Awesomenauts is a well-designed, polished and charming game… that never really won me over.
I fooled you there, didn’t I? Although game reviews normally end with a string of complimentary adjectives, that’s not the end of this story. Awesomenauts made me question my own sense of taste: there’s nothing technically wrong with it. It is well-designed, polished and charming. It made me laugh because it was funny, not awful. It didn’t crash once, ran well on my old laptop and I didn’t feel incompetent despite never winning a game against humans. Yet all that was of absolutely no consequence to the overwhelming indifference I felt towards it.
Maybe it’s no coincidence that most games like this are fast-paced. The urgency isn’t as important as feeling like your actions matter, and that’s something Awesomenauts fails to convey. When you’re fighting a war of attrition that can last for over thirty minutes, your attacks graze turrets and enemy bases: it’s not the same as capturing a flag or holding a control point against an onslaught of competitors. If I don’t make a difference, where’s my incentive to play? If an act of skill can’t turn the tide of battle and stay in your memory forever, what’s the point? Playing through a protracted match and earning a few measly experience points is unsatisfying- all for ’naut, if you will.
Although Civilization games are about slow tactical decisions and gradual escalations over isolated pockets of frivolous violence, your immediate moves still allow for a sense of action and skill. Civ and League of Legends are rife for story generation, not just through lore and fan fiction, but through our varied choices and actions in the world. Compare Awesomenauts to Frozen Synapse, a strategy game that compels the player towards urgent action when none is actually required. It’s turn-based but it feels immediate; Awesomenauts is in real-time and feels sluggish.
It doesn’t seem like your skill matters as much as having unlocked a character who can heal. Experienced team have a distinct tactical advantage over teams of newcomers. Sure, you could play offline and level up a bit to unlock new ’nauts as I did, but should you really have to? Wouldn’t it be better to have all the characters available from the beginning and unlock more interesting abilities over time in the style of Diablo? While it’s true that one ’naut’s not intrinsically better than another, being a good teammate is about filling a niche, and if no one in your team can play as a medic or support class you’re going to be dominated by those who can.
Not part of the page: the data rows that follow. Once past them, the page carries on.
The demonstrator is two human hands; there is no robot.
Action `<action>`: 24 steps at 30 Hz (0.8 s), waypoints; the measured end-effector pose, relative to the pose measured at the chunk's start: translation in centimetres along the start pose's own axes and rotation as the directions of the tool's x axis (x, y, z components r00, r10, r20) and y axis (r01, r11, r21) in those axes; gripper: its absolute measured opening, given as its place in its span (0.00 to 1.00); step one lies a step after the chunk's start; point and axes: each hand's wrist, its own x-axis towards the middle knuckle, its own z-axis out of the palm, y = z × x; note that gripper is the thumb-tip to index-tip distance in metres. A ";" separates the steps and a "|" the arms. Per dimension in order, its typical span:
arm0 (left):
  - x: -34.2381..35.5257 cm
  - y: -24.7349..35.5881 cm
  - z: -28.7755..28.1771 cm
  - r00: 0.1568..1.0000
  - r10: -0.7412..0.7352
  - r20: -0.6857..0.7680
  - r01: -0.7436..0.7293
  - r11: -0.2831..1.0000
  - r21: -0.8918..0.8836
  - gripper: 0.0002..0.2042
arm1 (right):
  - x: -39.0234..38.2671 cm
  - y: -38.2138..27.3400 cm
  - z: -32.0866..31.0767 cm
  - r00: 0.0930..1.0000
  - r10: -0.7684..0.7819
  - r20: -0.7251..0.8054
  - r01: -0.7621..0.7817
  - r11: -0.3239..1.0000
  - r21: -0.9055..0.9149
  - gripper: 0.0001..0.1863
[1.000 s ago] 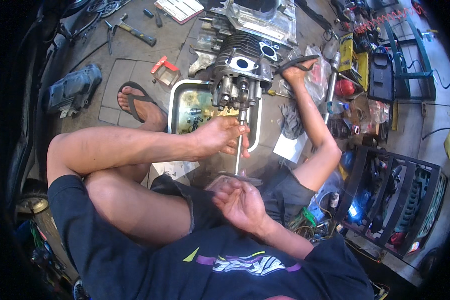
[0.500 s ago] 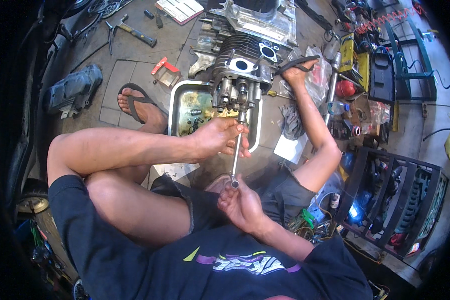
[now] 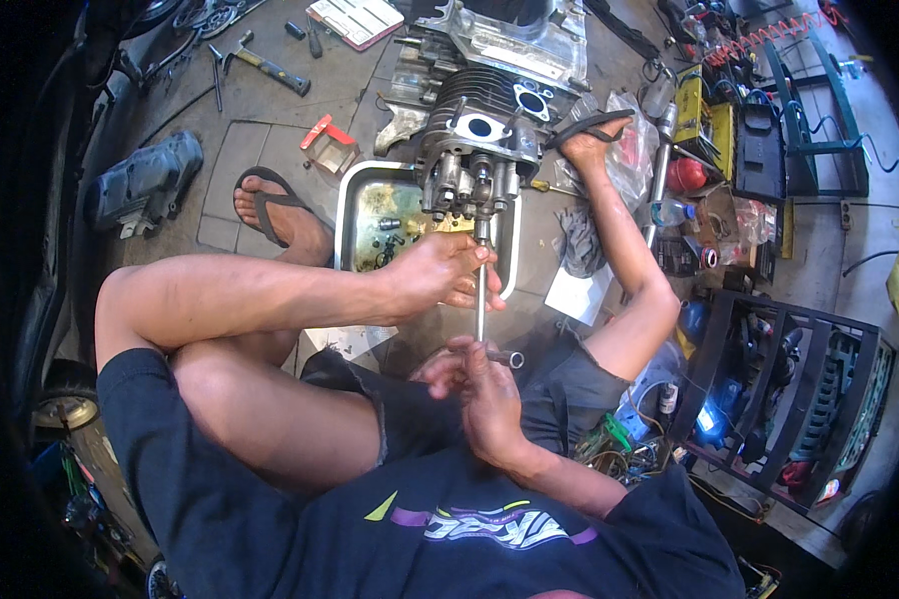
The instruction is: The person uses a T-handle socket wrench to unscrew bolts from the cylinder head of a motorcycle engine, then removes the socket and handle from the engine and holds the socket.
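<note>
Workshop floor; both hands (image 3: 440, 275) (image 3: 474, 384) grip wrench (image 3: 481, 299).

Landmark: metal tray (image 3: 348, 215) on floor.

- Flat white rectangular pack (image 3: 355, 18) with red edging: far beyond tray, top of view.
- Small clear box with red trim (image 3: 327, 146): just beyond tray's left corner.
- Clear plastic bag (image 3: 629, 150): right of tray, past foot.
- Yellow-and-black box (image 3: 691, 105): further right, beyond bag.
- White paper sheet (image 3: 576, 293): right of tray's near corner.
- No screens or signs discernible.
</note>
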 end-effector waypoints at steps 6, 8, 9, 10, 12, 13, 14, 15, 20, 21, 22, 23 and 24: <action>0.1 -0.4 -0.4 1.000 0.015 0.014 -0.015 1.000 -0.002 0.17 | 0.5 -1.5 -0.5 0.960 -0.270 -0.069 0.131 0.654 -0.745 0.25; 0.1 -0.5 -0.4 1.000 0.018 0.010 -0.018 1.000 0.004 0.17 | 1.6 -0.6 0.0 0.873 -0.475 -0.109 0.251 0.630 -0.735 0.29; 0.1 -0.5 -0.4 1.000 0.029 0.010 -0.029 1.000 0.009 0.17 | 2.0 -0.5 -0.1 0.912 -0.396 -0.109 0.232 0.716 -0.659 0.29; 0.3 -0.5 -0.4 0.999 0.040 0.011 -0.040 0.999 0.013 0.16 | 2.4 -0.4 -0.2 0.944 -0.315 -0.099 0.203 0.792 -0.576 0.29; 0.3 -0.4 -0.4 0.999 0.041 0.011 -0.041 0.999 0.010 0.16 | 2.7 -0.7 0.4 0.981 -0.164 -0.104 0.123 0.939 -0.322 0.28; 0.3 -0.3 -0.4 0.999 0.032 0.009 -0.032 0.999 0.001 0.16 | 2.5 -1.1 1.1 0.989 -0.092 -0.115 0.075 0.987 -0.144 0.28; 0.3 -0.5 -0.4 1.000 0.024 0.006 -0.024 1.000 -0.009 0.16 | 2.4 -1.2 1.5 0.994 -0.017 -0.110 0.021 0.999 0.037 0.27; 0.4 -0.6 -0.5 1.000 0.028 0.003 -0.028 1.000 -0.009 0.15 | 2.6 -0.7 1.4 0.999 -0.010 -0.050 0.020 0.980 0.200 0.26; 0.2 -0.4 -0.6 0.999 0.041 0.012 -0.041 0.999 -0.021 0.14 | 3.8 1.0 0.3 0.965 -0.101 0.243 -0.139 0.591 0.795 0.21; 0.1 -0.5 -0.6 1.000 0.031 0.003 -0.031 0.999 -0.023 0.14 | 3.7 1.1 0.4 0.974 -0.074 0.216 -0.130 0.598 0.791 0.21; 0.0 -0.5 -0.7 1.000 0.021 -0.005 -0.022 0.999 -0.026 0.15 | 3.5 0.9 0.7 0.981 -0.048 0.187 -0.121 0.606 0.786 0.20; 0.0 -0.4 -0.7 1.000 0.015 -0.013 -0.015 1.000 -0.028 0.15 | 3.5 0.7 1.0 0.987 -0.024 0.159 -0.111 0.617 0.779 0.20; -0.1 -0.3 -0.7 1.000 0.021 -0.005 -0.021 1.000 -0.022 0.15 | 3.5 0.7 1.1 0.988 -0.027 0.155 -0.107 0.609 0.786 0.20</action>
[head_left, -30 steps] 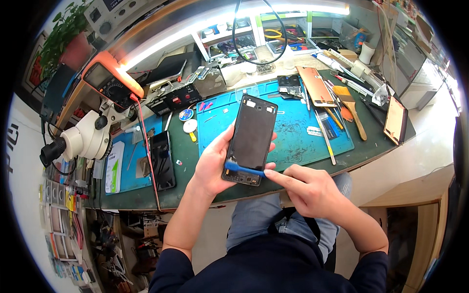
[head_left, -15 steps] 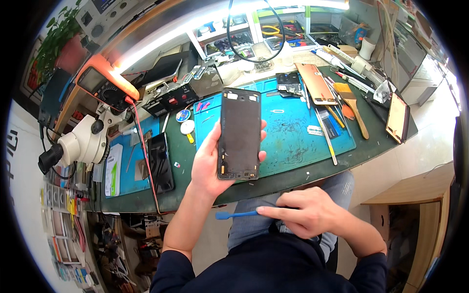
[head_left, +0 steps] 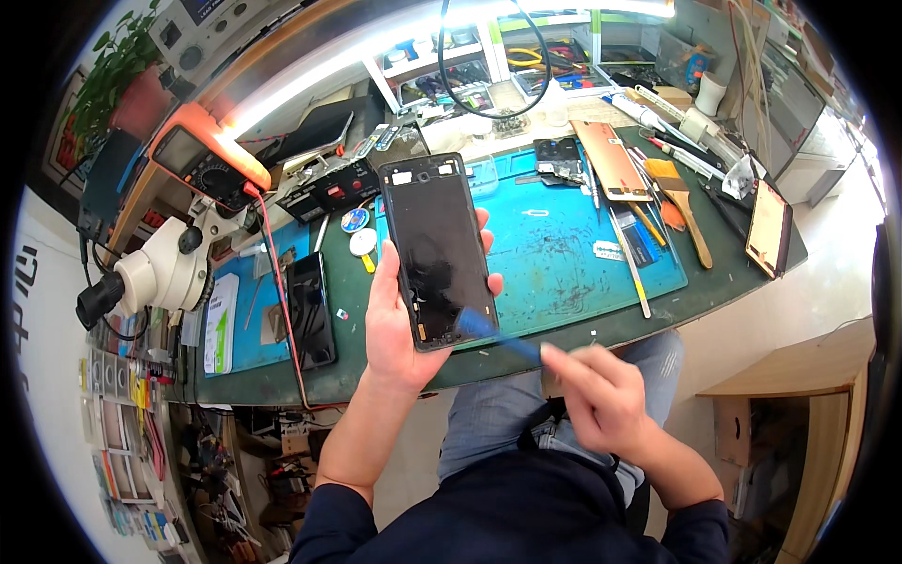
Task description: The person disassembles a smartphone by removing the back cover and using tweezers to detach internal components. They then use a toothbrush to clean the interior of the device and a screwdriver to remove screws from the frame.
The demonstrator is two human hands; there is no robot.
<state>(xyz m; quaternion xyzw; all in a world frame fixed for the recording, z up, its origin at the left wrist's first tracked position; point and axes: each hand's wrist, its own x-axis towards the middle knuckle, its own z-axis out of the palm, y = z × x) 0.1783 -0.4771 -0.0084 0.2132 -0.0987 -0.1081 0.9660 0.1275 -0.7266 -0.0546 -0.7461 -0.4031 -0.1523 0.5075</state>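
Note:
My left hand (head_left: 404, 348) grips an opened black phone frame (head_left: 432, 244) upright, fingers curled round its right edge and thumb on the left. Its dark inner face points up at me, with small light patches at both ends. My right hand (head_left: 592, 385) is closed on a blue plastic brush-like tool (head_left: 515, 340), whose blurred head reaches over the lower part of the phone; whether it touches cannot be told. Behind them lies a blue work mat (head_left: 573, 273). A second black phone (head_left: 313, 310) rests to the left of my left hand.
A microscope (head_left: 150, 268) and orange multimeter (head_left: 211, 160) stand left. A power unit (head_left: 329, 188) sits behind. Copper-coloured phone panels (head_left: 606, 160), a wooden brush (head_left: 693, 226) and several tools lie right. A black cable loop (head_left: 493, 113) hangs at the back, near parts shelves (head_left: 545, 70).
My right hand brought the blue tool off the phone, down below the bench edge, and has raised it back toward the phone's lower end. The phone has shifted left and tilted.

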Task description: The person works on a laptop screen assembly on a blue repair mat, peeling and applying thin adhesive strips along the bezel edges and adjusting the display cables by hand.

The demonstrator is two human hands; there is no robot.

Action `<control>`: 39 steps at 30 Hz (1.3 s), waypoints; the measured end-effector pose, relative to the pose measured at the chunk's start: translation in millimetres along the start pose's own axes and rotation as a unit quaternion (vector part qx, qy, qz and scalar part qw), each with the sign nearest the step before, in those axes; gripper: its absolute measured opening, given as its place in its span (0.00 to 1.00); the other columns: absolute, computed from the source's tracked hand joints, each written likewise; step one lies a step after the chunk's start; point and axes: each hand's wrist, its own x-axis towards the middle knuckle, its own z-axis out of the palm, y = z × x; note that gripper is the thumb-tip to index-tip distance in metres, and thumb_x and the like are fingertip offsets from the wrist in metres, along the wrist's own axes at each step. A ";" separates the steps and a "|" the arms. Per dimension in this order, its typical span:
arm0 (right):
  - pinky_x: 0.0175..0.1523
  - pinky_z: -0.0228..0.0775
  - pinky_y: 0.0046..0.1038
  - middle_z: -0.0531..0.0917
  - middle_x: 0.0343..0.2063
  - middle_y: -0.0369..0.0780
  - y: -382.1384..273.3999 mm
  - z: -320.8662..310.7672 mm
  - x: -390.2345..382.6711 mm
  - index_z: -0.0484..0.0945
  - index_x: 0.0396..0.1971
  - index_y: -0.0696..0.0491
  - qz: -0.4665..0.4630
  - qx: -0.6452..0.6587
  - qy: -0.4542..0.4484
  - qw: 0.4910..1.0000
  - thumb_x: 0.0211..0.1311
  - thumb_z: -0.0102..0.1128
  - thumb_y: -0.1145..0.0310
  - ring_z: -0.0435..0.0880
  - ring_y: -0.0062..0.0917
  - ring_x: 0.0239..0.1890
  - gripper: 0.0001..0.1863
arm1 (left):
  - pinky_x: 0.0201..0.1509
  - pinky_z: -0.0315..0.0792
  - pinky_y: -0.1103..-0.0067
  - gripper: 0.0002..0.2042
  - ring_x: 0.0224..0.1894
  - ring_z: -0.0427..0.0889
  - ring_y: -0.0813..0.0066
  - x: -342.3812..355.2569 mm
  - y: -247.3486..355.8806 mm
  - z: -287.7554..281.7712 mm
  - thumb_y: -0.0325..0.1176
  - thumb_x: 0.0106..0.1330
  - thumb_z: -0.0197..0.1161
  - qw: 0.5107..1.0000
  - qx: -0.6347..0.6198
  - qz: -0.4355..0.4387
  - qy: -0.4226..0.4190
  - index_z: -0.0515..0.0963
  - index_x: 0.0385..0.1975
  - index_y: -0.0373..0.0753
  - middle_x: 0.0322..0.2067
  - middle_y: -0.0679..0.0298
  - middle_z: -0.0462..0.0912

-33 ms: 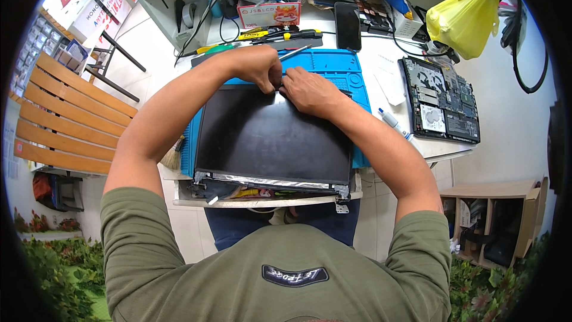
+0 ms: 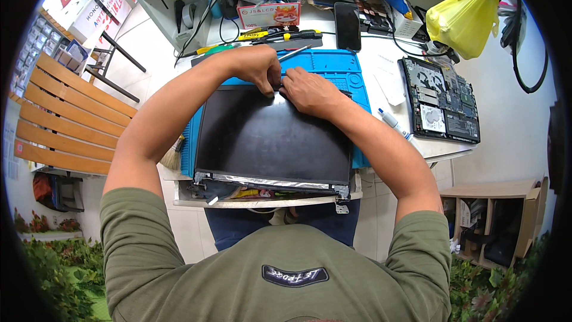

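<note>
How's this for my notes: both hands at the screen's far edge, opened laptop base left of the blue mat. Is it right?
No: the head view shows the laptop base right of the blue mat. The left hand and right hand are at the far edge of the screen.

The repair mat [image 2: 350,67] lies on the workbench [image 2: 374,53], directly before the person. On the mat rests the laptop display panel [image 2: 271,137]; the left hand [image 2: 260,70] and right hand [image 2: 313,92] are side by side at its far edge. A drawer [image 2: 286,203] sits below its near edge. A brush [image 2: 173,157] is located left of the mat. Behind the mat stand a cardboard box [image 2: 262,16] and, farther right, a smartphone [image 2: 348,27]. Right of the mat lie a tube [image 2: 392,121] and, beyond it, a laptop base [image 2: 444,104]. A plastic bag [image 2: 465,21] hangs behind that base, to its right. A slatted bench [image 2: 74,122] stands left of the workbench; a shelf unit [image 2: 488,189], right.
</note>
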 end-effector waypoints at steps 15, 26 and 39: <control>0.59 0.80 0.45 0.84 0.47 0.48 -5.9 -2.8 5.1 0.84 0.46 0.61 0.033 0.064 0.007 0.997 0.80 0.62 0.59 0.85 0.43 0.53 0.17 | 0.43 0.84 0.66 0.14 0.36 0.93 0.60 -0.8 4.2 2.1 0.34 0.51 0.78 0.999 0.042 -0.027 0.001 0.93 0.37 0.37 0.33 0.56 0.95; 0.54 0.81 0.43 0.84 0.43 0.47 -5.2 8.7 7.1 0.83 0.43 0.60 0.011 0.017 0.027 0.999 0.80 0.59 0.62 0.84 0.42 0.49 0.14 | 0.38 0.82 0.66 0.11 0.32 0.91 0.58 -2.7 -0.7 16.0 0.32 0.48 0.78 0.997 0.064 -0.004 0.050 0.89 0.30 0.34 0.29 0.57 0.92; 0.57 0.78 0.43 0.82 0.44 0.47 -6.7 -3.6 2.7 0.81 0.44 0.58 0.016 0.048 0.005 0.999 0.80 0.63 0.61 0.83 0.43 0.51 0.14 | 0.48 0.86 0.70 0.19 0.39 0.93 0.64 -21.3 -12.9 -4.8 0.33 0.54 0.80 0.996 -0.005 -0.073 -0.047 0.93 0.46 0.36 0.39 0.58 0.96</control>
Even Battlefield 3, a game that constantly throws unlocks at the player, is less intimidating to a newcomer than this.
If the point of Awesomenauts is to provide a fun and family-friendly alternative to the untamed wilds of DOTA and League of Legends, then in that sense it succeeds. It isn’t a bad game at all. But for me, when your list of unplayed Steam games would win first prize in a “name every PC game” competition, being ‘not bad’ just isn’t good enough.